NAME
tr —
translate characters
SYNOPSIS
tr |
[-c] -ds
string1 string2 |
DESCRIPTION
The
tr utility copies the standard input to the standard
output with substitution or deletion of selected characters.
The following options are available:
-
-
- -c
- Complements the set of characters in
string1; that is, -c
ab includes every character except for
‘a’ and ‘b’.
-
-
- -d
- The -d option causes characters to be
deleted from the input.
-
-
- -s
- The -s option squeezes multiple
occurrences of the characters listed in the last operand (either
string1 or string2) in the
input into a single instance of the character.

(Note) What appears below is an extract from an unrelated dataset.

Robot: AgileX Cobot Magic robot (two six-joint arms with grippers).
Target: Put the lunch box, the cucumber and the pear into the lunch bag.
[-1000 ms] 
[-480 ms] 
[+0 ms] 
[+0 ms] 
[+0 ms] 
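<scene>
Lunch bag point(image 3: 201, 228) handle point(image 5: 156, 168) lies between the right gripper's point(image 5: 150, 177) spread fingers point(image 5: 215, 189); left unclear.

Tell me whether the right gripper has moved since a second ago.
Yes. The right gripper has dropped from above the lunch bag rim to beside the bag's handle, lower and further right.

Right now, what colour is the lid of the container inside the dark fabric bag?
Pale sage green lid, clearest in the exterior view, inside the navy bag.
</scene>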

This occurs after all
deletion and translation is completed.
In the first synopsis form, the characters in
string1 are
translated into the characters in
string2 where the
first character in
string1 is translated into the first
character in
string2 and so on. If
string1 is longer than
string2,
the last character found in
string2 is duplicated until
string1 is exhausted.
In the second synopsis form, the characters in
string1 are
deleted from the input.
In the third synopsis form, the characters in
string1 are
compressed as described for the
-s option.
In the fourth synopsis form, the characters in
string1 are
deleted from the input, and the characters in
string2
are compressed as described for the
-s option.
The following conventions can be used in
string1 and
string2 to specify sets of characters:
-
-
- character
- Any character not described by one of the following
conventions represents itself.
-
-
- \octal
- A backslash followed by 1, 2 or 3 octal digits represents a
character with that encoded value. To follow an octal sequence with a
digit as a character, left zero-pad the octal sequence to the full 3 octal
digits.
-
-
- \character
- A backslash followed by certain special characters maps to
special values.
\a |
<alert character> |
\b |
<backspace> |
\f |
<form-feed> |
\n |
<newline> |
\r |
<carriage return> |
\t |
<tab> |
\v |
<vertical tab> |
A backslash followed by any other character maps to that character.
-
-
- c-c
- Represents the range of characters between the range
endpoints, inclusively.
-
-
- [:class:]
- Represents all characters belonging to the defined
character class. Class names are:
alnum |
<alphanumeric characters> |
alpha |
<alphabetic characters> |
blank |
<blank characters> |
cntrl |
<control characters> |
digit |
<numeric characters> |
graph |
<graphic characters> |
lower |
<lower-case alphabetic characters> |
print |
<printable characters> |
punct |
<punctuation characters> |
space |
<space characters> |
upper |
<upper-case characters> |
xdigit |
<hexadecimal characters> |
With the exception of the “upper” and “lower”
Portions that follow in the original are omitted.